RE-PURPOSING AND RE-COMBINING RESOURCES

FOR AUTOMATIC ANNOTATION

 

Zheng-sheng Zhang

San Diego State University

zzhang@mail.sdsu.edu

 

            The present paper summarizes the pedagogical benefits of automatic and exhaustive annotation and explores the optimum exploitation of existing resources for such annotation.  While dedicated annotators are few and often flawed and new ones are hard to develop from scratch, I propose to re-purpose and re-combine the elements of existing resources for pedagogical use, including state of the art natural language processing tools.

 

I. Pedagogical Motivation

 

1. Why automatic annotation?

 

First of all, why the desire for easier annotation?  The primary consideration has to be the need to encourage greater amount of reading for students beyond the elementary level and outside the classroom.

Secondly, annotation by computer represents the best use of the technology, specifically its random-access feature.  The ‘when in doubt, click’ capability afforded by computer annotation is a welcomed relief from the cumbersome task of using the Chinese dictionary.

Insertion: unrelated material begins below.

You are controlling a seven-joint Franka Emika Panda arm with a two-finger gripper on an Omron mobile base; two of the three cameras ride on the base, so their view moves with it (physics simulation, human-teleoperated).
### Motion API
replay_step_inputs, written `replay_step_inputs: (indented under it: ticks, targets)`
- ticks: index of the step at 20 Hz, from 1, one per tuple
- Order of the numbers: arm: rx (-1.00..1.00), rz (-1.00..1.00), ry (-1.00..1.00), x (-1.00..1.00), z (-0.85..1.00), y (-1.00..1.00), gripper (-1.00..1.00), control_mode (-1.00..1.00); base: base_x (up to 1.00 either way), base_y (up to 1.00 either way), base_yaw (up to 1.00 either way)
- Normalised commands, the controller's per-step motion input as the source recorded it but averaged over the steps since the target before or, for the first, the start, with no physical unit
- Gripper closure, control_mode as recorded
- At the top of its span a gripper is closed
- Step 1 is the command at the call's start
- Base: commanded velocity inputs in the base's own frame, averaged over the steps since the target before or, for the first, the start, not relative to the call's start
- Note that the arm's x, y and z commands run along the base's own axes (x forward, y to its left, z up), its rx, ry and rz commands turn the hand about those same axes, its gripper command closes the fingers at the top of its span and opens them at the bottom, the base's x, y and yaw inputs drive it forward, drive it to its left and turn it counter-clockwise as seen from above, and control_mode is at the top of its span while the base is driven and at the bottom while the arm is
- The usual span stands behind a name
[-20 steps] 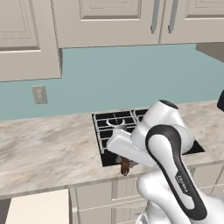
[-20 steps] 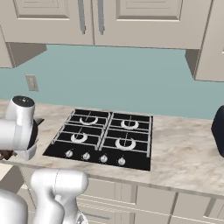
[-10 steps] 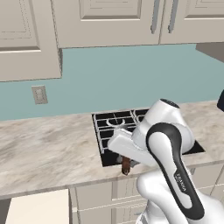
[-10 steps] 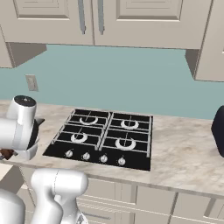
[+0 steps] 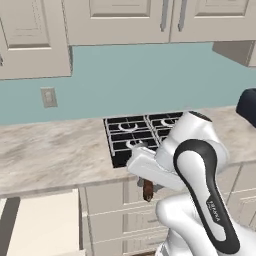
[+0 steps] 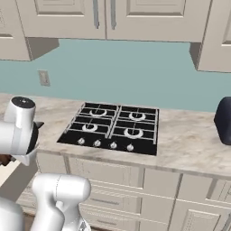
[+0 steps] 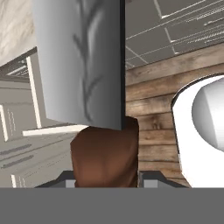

            Thirdly, annotation presupposes the segmentation of character strings into clearly demarcated word size units.  Segmentation not only aids the reader in locating word boundaries, it also makes for better conveyance of meaning, since the unit of vocabulary in Chinese is the word rather than the character.

Fourthly, using the computer for annotation can render an otherwise tedious process easy and fast.  This makes the instant preparation of reading materials readily achievable. 

            Last but not least, the ease and speed of automatic annotation makes exhaustive annotation a distinct possibility.

 

2. Why exhaustive annotation?

 

Exhaustive annotation, made possible by the computer, has important implications for many aspects of the learning process. 

Selective annotation, which is the norm of traditional textbooks, presupposes clearly defined targets and close articulation between levels.  In contrast, exhaustive annotation by definition eliminates the need for such pre-selection and articulation. 

            As a consequence, the use of reading materials becomes very flexible.  The same material can be used by learners of different levels for different purposes.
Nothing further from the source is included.